Tía Adina había estado pensando en poner electricidad en su casa; pero Loella se lo quitó de la cabeza. La idea no le gustaba nada.

Las «cosas del alma» parecían marchar guiadas por la electricidad. Pensamientos, ensoñaciones y otras tonterías se habían introducido en ella con tanta facilidad como en el cine. Algo que la fastidiaba, que la hacía sentirse como una idiota; pero no podía frenarlos. Seguían dando vueltas en su cabeza, automáticamente, como una película.

A veces les daban permiso para ir al cine y ella iba siempre que podía.

En cambio, no quería leer libros. La maestra, la señorita Skog, y tía Svea, le habían prestado algunos. Creían que le gustaría leerlos. Cuando estuvo enferma le dieron un montón, pero ella sólo les echó una ojeada displicente. ¡Qué montaña de palabras! La ponían nerviosa y le daban sueño.
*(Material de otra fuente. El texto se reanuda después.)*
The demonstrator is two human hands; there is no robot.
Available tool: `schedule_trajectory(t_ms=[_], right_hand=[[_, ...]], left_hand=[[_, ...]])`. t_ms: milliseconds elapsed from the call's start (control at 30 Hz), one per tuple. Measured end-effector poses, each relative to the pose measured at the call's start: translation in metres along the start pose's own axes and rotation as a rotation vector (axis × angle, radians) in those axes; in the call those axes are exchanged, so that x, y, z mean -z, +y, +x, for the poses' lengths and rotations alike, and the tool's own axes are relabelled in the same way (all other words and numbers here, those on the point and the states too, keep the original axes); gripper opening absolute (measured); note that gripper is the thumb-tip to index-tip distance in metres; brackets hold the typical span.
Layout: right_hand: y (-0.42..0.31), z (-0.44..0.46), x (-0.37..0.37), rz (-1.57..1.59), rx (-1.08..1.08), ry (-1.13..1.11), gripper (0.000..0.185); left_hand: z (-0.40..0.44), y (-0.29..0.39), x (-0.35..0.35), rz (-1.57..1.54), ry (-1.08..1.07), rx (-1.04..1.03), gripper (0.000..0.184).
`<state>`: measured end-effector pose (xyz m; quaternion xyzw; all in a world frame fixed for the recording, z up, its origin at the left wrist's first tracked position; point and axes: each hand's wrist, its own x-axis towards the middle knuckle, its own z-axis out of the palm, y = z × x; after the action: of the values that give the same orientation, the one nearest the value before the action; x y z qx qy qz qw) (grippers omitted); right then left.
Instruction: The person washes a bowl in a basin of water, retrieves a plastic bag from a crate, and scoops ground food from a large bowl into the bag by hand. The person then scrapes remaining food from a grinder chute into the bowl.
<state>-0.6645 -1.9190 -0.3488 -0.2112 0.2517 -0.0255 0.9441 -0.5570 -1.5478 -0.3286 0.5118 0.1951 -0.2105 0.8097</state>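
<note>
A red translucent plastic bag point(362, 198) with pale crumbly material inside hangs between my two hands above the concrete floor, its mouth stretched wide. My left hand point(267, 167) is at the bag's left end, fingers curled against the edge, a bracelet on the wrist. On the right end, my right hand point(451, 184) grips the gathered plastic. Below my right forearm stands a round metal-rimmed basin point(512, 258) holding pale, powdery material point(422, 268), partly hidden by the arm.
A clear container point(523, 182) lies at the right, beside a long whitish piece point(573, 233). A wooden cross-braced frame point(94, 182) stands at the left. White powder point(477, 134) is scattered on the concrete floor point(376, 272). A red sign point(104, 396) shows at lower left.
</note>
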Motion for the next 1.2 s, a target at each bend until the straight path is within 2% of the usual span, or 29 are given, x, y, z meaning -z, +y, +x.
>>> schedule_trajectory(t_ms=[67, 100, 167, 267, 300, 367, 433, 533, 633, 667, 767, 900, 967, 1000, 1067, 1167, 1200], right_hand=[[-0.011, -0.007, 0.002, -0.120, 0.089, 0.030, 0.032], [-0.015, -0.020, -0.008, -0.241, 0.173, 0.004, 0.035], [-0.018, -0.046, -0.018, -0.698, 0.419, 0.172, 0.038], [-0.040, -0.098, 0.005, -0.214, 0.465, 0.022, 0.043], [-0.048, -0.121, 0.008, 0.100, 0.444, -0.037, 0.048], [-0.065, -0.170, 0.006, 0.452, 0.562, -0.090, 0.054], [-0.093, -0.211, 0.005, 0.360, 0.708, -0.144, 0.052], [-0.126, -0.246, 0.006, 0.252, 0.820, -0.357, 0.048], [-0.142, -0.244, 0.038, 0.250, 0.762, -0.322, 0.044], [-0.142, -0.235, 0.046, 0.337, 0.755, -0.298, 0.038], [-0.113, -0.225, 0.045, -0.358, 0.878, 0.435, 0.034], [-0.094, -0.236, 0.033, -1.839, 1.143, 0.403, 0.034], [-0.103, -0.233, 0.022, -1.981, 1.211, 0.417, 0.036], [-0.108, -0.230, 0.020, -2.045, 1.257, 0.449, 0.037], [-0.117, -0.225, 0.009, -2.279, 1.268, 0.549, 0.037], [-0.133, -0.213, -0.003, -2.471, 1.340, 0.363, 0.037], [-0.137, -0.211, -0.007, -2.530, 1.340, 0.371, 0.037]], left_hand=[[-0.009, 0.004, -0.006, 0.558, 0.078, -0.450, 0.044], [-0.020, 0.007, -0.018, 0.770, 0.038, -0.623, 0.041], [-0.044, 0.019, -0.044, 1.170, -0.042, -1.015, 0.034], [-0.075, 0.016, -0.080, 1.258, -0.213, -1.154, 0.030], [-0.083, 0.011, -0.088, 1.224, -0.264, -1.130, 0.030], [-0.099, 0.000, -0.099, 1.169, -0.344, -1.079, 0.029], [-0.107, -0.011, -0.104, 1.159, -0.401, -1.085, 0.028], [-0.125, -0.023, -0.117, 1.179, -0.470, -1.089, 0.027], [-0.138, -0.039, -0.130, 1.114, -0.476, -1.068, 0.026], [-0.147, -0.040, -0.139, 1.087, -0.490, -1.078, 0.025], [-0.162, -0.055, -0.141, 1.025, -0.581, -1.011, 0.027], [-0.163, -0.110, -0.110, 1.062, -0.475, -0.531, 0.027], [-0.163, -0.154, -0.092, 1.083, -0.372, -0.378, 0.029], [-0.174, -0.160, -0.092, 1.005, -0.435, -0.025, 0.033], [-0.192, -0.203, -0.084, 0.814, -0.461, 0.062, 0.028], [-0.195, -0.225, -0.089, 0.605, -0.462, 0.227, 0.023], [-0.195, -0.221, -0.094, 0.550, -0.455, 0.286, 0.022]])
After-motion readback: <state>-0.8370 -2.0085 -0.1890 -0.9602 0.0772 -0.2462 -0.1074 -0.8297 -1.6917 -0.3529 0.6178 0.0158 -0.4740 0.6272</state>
En la ciudad se hablaba demasiado.

¿Qué tenían que ver con ella las aventuras y los personajes de los libros? Tenía sus propios problemas y, comparado con ellos, lo demás no era interesante.

El cine ya era otra cosa. Uno podía seguir pensando en sus propios asuntos y también, a veces, ponerse en lugar de las figuras de la pantalla. 0, simplemente, dejar que pasaran las imágenes. Siempre es divertido ver algo que se mueve.

Pero para leer libros es necesario concentrarse y hasta olvidarse de uno mismo. Y ella, en esos momentos, estaba demasiado preocupada como para conseguirlo. Con los libros de texto ya tenía bastante.

Así se sentía Loella mientras iba contando ansiosamente los días de abril.

Un día sucedió algo extraño. Atravesaba el vestíbulo. Era mediodía y rayos de sol temblaban en el aire. Una ventana estaba abierta, la cortina se movía suavemente, un mirlo cantaba.

Aunque la radio estaba encendida, no había nadie allí. De pronto, oyó la voz de un hombre. Alguien leía algo en la radio con una voz curiosa y cantarina. Se paró en seco, como atrapada por las palabras. Sonaban misteriosas y a la vez sencillas. Nunca pensó que los adultos las usaran. Creía que sólo ella les encontraba algún sentido.

… una lluvia tranquila de rayos de sol

es todo lo que recuerdo de aquel día…

Escuchaba, absorbiendo cada palabra. Sus mejillas enrojecieron y le daba vueltas la cabeza. El hombre calló, pero en seguida continuó diciendo:

Flor que nace en las estrellas,

ardilla que carita a la luz de la luna…

Iré por el camino que atraviesa el bosque,

me lleve donde me lleve…

Casi no necesitaba escuchar. Reconocía aquellas palabras que estaban dentro de ella, adormecidas, y que la voz despertó. Era un juego que comprendía muy bien.

Tía Svea apareció en la puerta y se quedó mirándola.

—¿Qué era eso? —preguntó Loella.

—Un poeta leyendo sus versos. ¿Te gustan?

Sí. Aquellas palabras sí le gustaban y no las que hablaban de cosas que no significaban nada para ella. Palabras libres, jugando unas con otras, volando como pájaros en el cielo. Ahora comprendía que las palabras podían ser algo maravilloso. Bien usadas, eran capaces de romper las barreras entre las cosas de la tierra y del alma, y de crear algo más que una simple charla.

Capítulo 17

EL último día de abril se celebraba la Noche de Walpurgis. Una noche de hogueras, canciones y bailes, para celebrar la tardía primavera sueca. Los días que Loella había contado ansiosamente pasaron, uno tras otro, como brillantes moneditas de plata.

Y cada día que terminaba era mucho más difícil de recuperar que una moneda perdida.